Date: August 23, 2017 07:33AM
I originally wrote this for a UU facebook page, but I just went through and editted to be more fitting, and to explain myself better. It's a lot.
This is going to be long-winded, but I do like to be thorough when explaining things. Being thorough will help for others to understand the situation best. I also believe it will help me move on from past grudges or negativity. I often revisit these memories, both longingly and angrily. Sometimes it still makes no sense to me. I do not mean for this to be an attack on any religion, but this has been my personal experience. I also would like to think that my experiences could help someone else who finds themselves in a situation much like mine was, as I do wish that there had been someone there for me.
I always found religions interesting, which made me a really weird kid in school. Well, in life in general. When I was very young, my mother would take me and my brother to church. Being a kid, it was very boring for me and I didn't want to be a part of it. Of course, my mother also had her own qualms with churches, such as how monetary offerings were expected or how some of the congregation had assigned seating. That's all she ever told me, but I also believe that she didn't feel right in the congregation. But we officially stopped going when my brother and I refused to go one day. She was furious, but it also seemed that she found it as a good reason not to go as well.
My mother and I are the most spiritual ones in our family. When my mother became pregnant with my youngest brother, she wanted to get back into religion after seven or so years of not attending a church. She wanted my brother to be baptized. So we decided to try the church that all of my other brother's (middle child) friends were going to. Our attendance there was on and off there. My mother found the same problems as she had before. Neither one of us were happy there as we did not have friends there.
My friends were siblings from a Mormon family. I was very attached to the middle daughter. I'll call her Pam. How we originally met is pretty ironic: I actually bullied her in middle school. But she was very forgiving. During that time, I was going through that teenage angst phase. There was a new baby in the house, and my mom was going through some really aggressive Postpartum. My dad, who also did not want another baby to begin with and made it known the entire time, shut himself in his office most of the time, and had a volatile temper. They were very flawed, and it played a role in how they raised me. As a teen, I needed their guidance, but they were unavailable. I had rather dark thoughts during the time. Yet Pam had this feeling of light around her (I'm not quite sure how I feel about auras), and she seemed to realize I was having a lot of trouble adjusting to teenage-hood and high school, so we stuck together.
Now Pam was a bit of a perfectionist about being a Mormon. I have always been a people pleaser. Eventually she and I were getting along well together that I got interested in her religion. It was where she got that light feeling about her, so I wanted to have it myself. She bought me my first copy of the Book of Mormon, and I found it very uplifting like her presence was. At this time, my mother was very against and other churches that were not plain old Christian.

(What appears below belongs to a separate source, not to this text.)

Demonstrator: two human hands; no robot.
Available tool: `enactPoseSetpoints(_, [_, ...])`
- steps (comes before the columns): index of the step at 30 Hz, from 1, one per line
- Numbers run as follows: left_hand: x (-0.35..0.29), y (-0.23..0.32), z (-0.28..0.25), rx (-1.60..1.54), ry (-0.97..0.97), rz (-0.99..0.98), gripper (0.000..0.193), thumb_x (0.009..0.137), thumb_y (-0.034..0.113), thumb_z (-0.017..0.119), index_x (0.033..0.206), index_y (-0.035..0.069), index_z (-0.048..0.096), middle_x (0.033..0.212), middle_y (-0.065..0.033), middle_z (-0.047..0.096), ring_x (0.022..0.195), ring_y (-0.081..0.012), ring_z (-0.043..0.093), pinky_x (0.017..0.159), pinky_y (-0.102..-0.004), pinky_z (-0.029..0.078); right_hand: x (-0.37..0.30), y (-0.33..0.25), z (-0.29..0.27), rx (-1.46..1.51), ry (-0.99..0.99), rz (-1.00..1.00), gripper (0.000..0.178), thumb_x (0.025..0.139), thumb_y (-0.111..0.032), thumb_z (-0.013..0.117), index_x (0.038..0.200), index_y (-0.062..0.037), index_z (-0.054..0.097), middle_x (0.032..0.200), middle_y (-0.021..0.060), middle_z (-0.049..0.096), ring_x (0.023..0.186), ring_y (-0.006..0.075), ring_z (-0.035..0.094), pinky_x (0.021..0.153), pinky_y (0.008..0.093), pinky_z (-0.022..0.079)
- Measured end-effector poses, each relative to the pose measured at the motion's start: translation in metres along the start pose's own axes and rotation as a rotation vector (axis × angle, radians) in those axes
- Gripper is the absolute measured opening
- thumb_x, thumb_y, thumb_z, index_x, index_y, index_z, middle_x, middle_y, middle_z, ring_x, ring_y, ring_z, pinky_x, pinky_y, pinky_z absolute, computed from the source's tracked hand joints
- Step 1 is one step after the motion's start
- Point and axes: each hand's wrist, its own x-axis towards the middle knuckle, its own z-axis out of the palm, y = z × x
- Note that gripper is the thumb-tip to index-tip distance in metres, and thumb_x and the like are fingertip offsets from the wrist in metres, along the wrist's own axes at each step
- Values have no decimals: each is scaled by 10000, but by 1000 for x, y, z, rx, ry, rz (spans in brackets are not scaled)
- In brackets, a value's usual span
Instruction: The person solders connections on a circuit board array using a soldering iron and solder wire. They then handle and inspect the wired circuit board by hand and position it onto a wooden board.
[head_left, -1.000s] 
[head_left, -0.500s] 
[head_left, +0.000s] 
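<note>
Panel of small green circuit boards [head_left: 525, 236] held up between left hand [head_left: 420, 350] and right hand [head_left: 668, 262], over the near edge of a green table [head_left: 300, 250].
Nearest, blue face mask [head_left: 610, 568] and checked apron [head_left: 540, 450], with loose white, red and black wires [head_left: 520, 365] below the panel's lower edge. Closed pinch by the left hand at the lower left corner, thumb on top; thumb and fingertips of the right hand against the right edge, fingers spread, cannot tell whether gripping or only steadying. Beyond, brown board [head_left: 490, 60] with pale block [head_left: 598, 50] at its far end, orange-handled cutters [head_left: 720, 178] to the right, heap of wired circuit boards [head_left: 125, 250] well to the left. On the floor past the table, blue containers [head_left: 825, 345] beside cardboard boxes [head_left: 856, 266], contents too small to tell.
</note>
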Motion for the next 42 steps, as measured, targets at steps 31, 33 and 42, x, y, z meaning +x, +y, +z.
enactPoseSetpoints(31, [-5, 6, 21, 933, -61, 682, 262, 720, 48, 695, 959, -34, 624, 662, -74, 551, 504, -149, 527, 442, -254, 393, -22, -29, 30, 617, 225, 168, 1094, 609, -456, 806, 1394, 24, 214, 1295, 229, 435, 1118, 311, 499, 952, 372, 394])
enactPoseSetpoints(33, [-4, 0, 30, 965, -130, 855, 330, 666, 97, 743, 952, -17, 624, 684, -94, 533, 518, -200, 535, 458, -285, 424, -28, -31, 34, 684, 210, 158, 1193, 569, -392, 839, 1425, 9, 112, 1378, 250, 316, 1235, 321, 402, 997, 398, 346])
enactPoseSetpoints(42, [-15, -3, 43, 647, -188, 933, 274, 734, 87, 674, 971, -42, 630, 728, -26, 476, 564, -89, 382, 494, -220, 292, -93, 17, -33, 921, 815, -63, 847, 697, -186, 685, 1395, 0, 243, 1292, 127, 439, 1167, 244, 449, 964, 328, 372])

My father has always been anti-religion, and I think that's because his mother had made him go to Catholic school. He was silent the entire time, though. So I smuggled the Book between home and school, hiding it under my pillow at night. I eventually got caught because I had gone to witness a baptism at the church, and I left a postcard from it on my bed for my mother to find. She wouldn't speak to me two days after that.
Pam also had an older brother, who I will call Scott. He was a huge nerd like me. How convenient that the person whom I loved so much has a brother, right? We spent a lot of time together in tenth grade because we had lunch and study period together. I think we both liked each other quite a bit. I didn't realize it until my mother pointed it out. It was one of those situations where you knew the two kids were going to become a couple eventually. We even ended up going to prom together as friends. One and a half times.

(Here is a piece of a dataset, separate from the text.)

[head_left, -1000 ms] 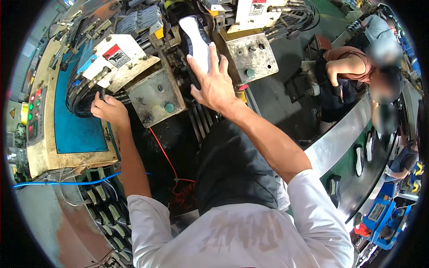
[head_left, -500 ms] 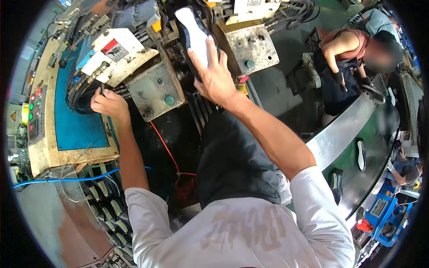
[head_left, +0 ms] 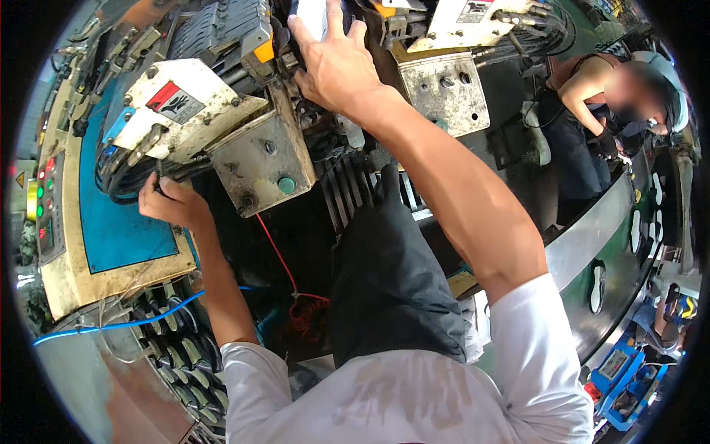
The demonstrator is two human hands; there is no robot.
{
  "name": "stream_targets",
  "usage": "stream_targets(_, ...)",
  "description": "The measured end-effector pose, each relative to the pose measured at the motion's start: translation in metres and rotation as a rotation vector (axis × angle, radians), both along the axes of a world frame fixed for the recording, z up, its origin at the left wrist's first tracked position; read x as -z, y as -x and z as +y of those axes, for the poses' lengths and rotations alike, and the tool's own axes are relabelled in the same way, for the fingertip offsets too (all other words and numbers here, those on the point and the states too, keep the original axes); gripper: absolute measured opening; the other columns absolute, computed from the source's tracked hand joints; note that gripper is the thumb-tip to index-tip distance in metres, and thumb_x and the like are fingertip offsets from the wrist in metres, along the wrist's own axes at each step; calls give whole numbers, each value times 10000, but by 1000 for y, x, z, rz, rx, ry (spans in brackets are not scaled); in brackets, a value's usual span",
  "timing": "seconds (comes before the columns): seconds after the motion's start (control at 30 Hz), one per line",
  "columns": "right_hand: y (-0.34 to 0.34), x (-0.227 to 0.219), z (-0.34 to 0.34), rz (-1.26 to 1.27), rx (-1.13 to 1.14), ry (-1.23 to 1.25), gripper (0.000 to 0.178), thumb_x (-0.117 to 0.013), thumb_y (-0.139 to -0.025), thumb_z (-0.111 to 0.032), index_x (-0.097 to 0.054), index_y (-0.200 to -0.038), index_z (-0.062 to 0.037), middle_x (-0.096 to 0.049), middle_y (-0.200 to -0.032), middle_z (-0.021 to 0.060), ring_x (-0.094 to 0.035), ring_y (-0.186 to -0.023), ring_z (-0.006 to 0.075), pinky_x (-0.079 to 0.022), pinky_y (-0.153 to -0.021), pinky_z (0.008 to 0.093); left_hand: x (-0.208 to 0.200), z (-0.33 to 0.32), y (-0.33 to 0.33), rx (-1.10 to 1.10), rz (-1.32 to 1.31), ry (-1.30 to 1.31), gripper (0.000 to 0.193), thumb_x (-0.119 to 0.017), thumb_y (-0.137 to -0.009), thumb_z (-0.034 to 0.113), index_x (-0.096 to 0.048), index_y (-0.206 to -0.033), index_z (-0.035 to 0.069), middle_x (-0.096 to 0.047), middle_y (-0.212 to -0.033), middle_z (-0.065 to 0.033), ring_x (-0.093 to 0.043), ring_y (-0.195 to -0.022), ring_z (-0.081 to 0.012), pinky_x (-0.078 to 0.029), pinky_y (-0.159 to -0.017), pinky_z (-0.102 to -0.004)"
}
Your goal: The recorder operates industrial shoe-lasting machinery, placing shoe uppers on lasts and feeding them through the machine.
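At the top of the view, my right hand grips a dark shoe with a white sole, fingers and thumb spread over the sole. Only part of the shoe shows beside my hand; the rest is cut off or covered. It sits between the two sides of a grimy machine. On the left, my left hand has its fingers closed around a thin metal lever below the machine's white bracket. Close by is a metal control box with a green button.
A second control box stands right of the shoe. Black hoses loop near my left hand. Several shoes fill a rack at lower left. A green conveyor carries shoes on the right, where a co-worker bends over.
My right hand and the shoe now appear higher, near the top edge. My left hand stays at the lever, slightly lower. The whole view has shifted, and the co-worker's hands have moved.
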State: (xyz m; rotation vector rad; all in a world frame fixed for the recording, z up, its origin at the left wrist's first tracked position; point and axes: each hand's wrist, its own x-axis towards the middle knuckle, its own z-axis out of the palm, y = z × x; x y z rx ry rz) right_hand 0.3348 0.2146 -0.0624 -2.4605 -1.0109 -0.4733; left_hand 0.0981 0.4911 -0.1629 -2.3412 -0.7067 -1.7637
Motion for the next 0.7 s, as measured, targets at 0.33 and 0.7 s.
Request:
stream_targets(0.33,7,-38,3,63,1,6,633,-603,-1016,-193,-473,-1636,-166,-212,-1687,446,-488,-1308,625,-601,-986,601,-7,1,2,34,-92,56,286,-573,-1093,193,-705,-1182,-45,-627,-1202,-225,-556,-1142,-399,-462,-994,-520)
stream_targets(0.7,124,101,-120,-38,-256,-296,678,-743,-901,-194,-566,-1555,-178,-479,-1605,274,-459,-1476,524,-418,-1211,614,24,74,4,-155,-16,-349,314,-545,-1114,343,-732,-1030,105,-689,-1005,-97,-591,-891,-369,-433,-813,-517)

I was not quite perfect with living up to the expectations, though. To start with, I knew I was bisexual all along. But instead of telling them so the church could “fix” me (though I always felt all along that there was no problem), I just thought I could “switch off the gay” and there would be no problem. My education on sexualities back then was very inadequate. I also had other slip-ups such as accidental swearing or not being properly modest, and other such things like that. Pam and Scott, who I desperately sought the approval of, showed much disapproval to this. Even if I spent time with other friends who were not as “pure” as they were, Pam showed how much she disapproved.
In retrospect, I believe that I was more of a pet project to Pam. I was certainly never one of her best friends. Only members of her church could be so. Of course, she helped me when I went to church functions with her or was studying on my own. I became very close with her whole family. Her father often wanted to talk with me, as he was a convert to the religion as well. He even went to the length of considering me to be another daughter of his. At the time, I wholly accepted this notion. Especially as my parents were currently showing their darker sides, making me even less willing to be at home.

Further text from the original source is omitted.